**Your instructions:** Print, from the listing below, the lines starting at the line containing "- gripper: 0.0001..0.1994" and ending at the line containing "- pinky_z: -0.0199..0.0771", exactly as they stand, and print nothing else.

**Recorded information:**

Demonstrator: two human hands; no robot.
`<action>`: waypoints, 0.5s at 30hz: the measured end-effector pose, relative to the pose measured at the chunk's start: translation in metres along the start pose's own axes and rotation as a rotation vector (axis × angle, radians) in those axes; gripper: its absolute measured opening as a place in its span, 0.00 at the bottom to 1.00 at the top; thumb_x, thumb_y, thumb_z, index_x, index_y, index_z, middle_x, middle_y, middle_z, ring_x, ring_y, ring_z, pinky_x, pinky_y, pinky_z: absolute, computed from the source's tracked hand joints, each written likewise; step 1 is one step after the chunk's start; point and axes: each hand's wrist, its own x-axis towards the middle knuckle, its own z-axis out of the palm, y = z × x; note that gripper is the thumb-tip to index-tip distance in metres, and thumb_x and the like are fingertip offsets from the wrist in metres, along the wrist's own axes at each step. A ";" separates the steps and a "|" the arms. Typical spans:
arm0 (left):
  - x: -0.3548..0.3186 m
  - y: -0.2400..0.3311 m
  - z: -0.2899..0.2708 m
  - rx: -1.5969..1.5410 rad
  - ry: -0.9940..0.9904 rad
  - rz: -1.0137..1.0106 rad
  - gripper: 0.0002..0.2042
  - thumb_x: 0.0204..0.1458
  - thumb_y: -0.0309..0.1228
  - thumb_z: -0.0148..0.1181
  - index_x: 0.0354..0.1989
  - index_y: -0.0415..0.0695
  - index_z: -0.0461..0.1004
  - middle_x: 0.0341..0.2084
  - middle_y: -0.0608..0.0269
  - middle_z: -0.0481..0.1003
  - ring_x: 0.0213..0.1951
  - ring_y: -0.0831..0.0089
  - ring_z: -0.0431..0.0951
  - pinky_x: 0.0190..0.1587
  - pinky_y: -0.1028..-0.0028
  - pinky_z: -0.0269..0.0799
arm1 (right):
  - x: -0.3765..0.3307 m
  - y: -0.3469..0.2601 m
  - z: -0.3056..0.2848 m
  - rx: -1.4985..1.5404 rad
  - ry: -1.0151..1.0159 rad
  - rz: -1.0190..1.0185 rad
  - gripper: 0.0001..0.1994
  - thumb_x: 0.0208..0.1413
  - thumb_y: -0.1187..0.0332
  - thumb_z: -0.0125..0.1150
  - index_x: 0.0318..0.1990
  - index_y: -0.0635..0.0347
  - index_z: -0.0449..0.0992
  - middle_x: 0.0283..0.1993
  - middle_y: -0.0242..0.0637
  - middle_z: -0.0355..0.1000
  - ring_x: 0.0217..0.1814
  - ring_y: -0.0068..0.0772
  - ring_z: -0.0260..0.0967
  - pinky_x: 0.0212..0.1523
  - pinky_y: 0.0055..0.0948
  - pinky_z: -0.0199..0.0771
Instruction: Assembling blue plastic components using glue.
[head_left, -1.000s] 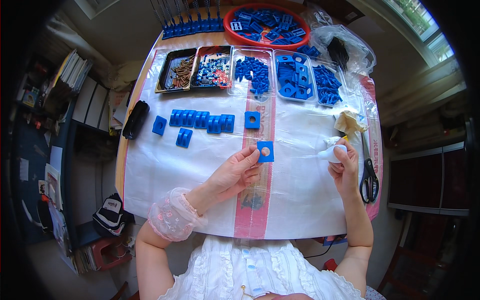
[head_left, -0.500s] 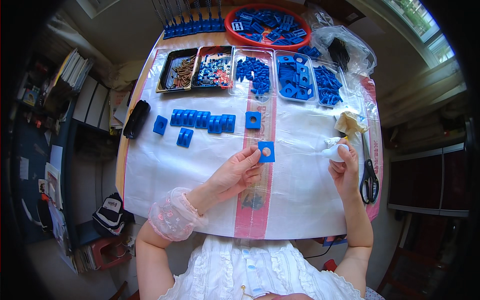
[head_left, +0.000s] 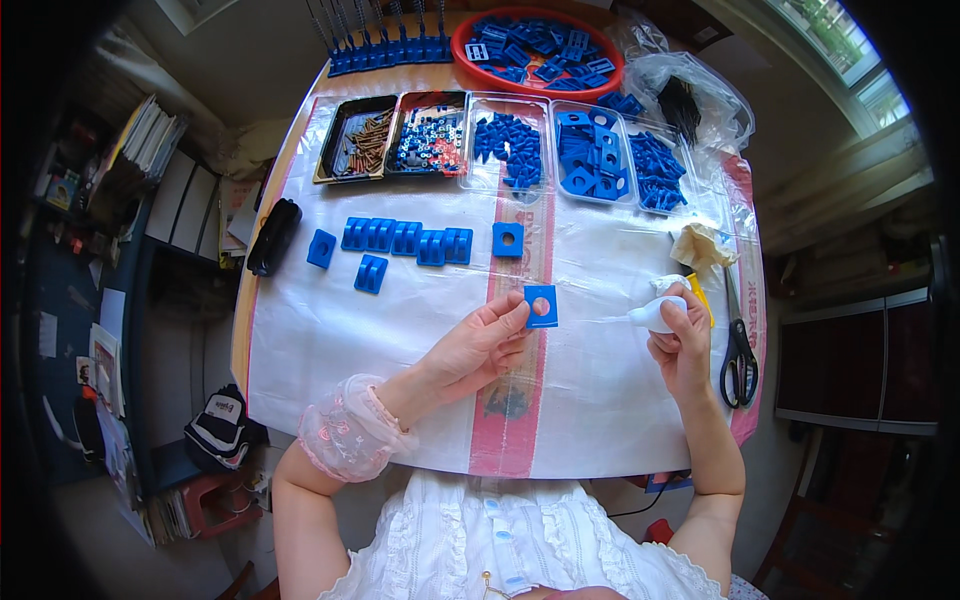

**Task result:**
  - gripper: 0.0001..0.1994
  - thumb_x: 0.0208..0.1413
  - thumb_y: -0.1187..0.0332
  - thumb_z: -0.0125..0.1150
  - index_x: 0.0318..0.1990
  - index_y: -0.0635..0.0347
  - index_z: -0.0449..0.0992
  - middle_x: 0.0283..0.1993
  - middle_y: -0.0242..0.0637
  - middle_z: -0.0355..0.1000
  - ring_x: 0.0217..0.1814
  - ring_y: -0.0068..0.0772
  - ring_z: -0.0260..0.0967
  - pinky_x: 0.0212..0.1523
  - pinky_y: 0.0055..0.0948
  - pinky_z: -0.0199..0.0771

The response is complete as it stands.